Lately, it seems that change is in the air, with rumours swirling around about both companies planning some pretty hefty updates. Naturally, with so much of content marketing involving social strategies, these updates are going to make themselves felt in the marketing world as well.
What’s the latest on Facebook?
Facebook has been cosying up with some of the biggest names in news content, such as the New York Times, National Geographic, and Buzzfeed.
According to the original article from the New York Times, the deal would allow Facebook to publish content from these service’s directly onto users’ feeds, therefore bypassing the need for the user to click through to the original site.
The agreement would be mutually beneficial to all parties involved, with each news outlet enjoying a slice of Facebook’s 1.39 billion-active-user pie, and the social media outlet basking in an added dose of prestige from these more serious websites.
How is Twitter changing its game?
Twitter is rumoured to be tackling its biggest hurdle head-on by overhauling its log-in page and new user welcome process.
In the original article from Slate, this social media giant is unceremoniously termed as “a barren wasteland”, due to the unfriendly welcome afforded to homepage visitors: a virtual wall that shows nothing about what is on the other side.
Updates to Twitter will include a new homepage that will let visitors take a peek over that wall, allowing them see exactly why the site enjoys more than 288 million monthly active users.

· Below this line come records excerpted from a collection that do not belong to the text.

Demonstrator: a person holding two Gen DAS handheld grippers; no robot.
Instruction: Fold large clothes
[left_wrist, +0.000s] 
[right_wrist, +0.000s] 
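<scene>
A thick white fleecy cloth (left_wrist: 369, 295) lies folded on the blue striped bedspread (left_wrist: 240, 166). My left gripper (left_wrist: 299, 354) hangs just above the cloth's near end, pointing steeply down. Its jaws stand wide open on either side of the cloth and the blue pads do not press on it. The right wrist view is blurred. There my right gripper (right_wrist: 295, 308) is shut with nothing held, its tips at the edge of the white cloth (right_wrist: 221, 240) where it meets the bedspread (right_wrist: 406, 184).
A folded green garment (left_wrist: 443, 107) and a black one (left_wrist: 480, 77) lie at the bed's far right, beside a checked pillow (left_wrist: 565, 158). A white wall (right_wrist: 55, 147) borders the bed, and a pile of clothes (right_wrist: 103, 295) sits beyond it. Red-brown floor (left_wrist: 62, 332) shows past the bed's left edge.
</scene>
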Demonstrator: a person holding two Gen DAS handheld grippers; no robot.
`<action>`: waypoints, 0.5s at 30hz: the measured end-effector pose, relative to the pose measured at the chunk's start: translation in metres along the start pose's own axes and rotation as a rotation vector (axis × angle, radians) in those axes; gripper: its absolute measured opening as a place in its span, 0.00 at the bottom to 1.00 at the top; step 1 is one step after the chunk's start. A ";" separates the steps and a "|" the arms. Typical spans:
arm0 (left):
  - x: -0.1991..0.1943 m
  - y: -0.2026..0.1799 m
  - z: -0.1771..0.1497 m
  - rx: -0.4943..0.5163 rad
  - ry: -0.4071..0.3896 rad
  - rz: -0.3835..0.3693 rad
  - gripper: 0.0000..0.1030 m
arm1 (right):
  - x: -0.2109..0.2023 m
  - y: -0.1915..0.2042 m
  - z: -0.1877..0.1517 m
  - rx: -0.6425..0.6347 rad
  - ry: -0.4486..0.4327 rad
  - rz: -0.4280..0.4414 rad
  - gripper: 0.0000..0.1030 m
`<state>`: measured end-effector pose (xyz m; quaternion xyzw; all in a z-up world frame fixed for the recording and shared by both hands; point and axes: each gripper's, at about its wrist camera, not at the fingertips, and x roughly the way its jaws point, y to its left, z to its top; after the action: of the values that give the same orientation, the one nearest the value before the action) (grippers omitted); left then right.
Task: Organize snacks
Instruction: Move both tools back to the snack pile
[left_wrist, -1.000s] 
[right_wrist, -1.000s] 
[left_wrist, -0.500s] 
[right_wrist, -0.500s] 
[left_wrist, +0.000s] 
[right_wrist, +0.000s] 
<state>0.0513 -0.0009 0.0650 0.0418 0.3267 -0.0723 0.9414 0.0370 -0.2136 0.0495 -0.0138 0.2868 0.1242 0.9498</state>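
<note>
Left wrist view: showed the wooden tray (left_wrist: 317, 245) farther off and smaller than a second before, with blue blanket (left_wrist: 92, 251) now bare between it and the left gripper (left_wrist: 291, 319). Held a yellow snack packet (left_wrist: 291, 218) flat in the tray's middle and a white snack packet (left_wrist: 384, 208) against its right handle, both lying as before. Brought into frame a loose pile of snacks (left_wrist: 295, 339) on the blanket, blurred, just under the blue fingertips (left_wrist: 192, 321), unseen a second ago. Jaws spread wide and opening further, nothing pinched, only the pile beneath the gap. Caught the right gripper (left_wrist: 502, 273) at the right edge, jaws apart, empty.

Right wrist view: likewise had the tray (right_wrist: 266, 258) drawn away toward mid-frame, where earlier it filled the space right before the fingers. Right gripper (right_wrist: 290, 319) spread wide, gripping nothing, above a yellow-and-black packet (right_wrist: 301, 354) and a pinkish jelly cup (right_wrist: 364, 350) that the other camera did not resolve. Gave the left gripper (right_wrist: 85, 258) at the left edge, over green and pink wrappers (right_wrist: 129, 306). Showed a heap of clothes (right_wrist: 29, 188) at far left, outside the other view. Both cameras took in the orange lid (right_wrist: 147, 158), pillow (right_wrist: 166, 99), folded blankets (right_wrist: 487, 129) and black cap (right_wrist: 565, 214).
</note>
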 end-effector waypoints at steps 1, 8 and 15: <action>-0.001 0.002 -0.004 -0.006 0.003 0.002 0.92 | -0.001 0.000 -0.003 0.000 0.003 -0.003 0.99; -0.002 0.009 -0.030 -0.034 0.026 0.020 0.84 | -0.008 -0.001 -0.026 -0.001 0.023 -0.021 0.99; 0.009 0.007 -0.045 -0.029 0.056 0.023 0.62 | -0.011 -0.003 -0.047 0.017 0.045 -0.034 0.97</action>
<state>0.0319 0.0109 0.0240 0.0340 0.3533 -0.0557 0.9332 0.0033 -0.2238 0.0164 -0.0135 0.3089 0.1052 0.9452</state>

How will these changes affect content marketing?
Facebook makes no secret about wanting to make content consumption as quick and seamless as possible. In this move, the user may find it much faster to read content on their own feed rather than click through to another site.
While this means the content itself may get more views, it does mean the content producer may lose out on opportunities to encourage the user to follow links around their own site. For content marketers, this could mean the loss of important data such as time spent on site, engagement, and bounce rates. Instead, these clicks would happen on Facebook’s feed though as of yet, the company hasn’t discussed how much of that they would be willing to share.
That’s making more than a few publishers a little nervous.
As for Twitter’s changes, the outlook is a little sunnier for content marketing. The company has recently declared that it aims to reach “the largest daily audience in the world”, and for the countless savvy content marketers who are a dab hand when it comes to utilising Twitter, this can only mean good news.
We know that Google uses Twitter to find quality content, so popular posts are a great way to boost organic traffic. And when there are more users favouriting, retweeting, and responding to posts, the companies that produced them are likely to benefit from faster indexing.
Facebook and Twitter have always held a mixed bag of challenges and possibilities for marketers, and in that regard, their latest changes are very much the norm. The reality is that these networks are crucial for content marketers, so now is the time to take advantage of these developments and make adjustments to your content strategies.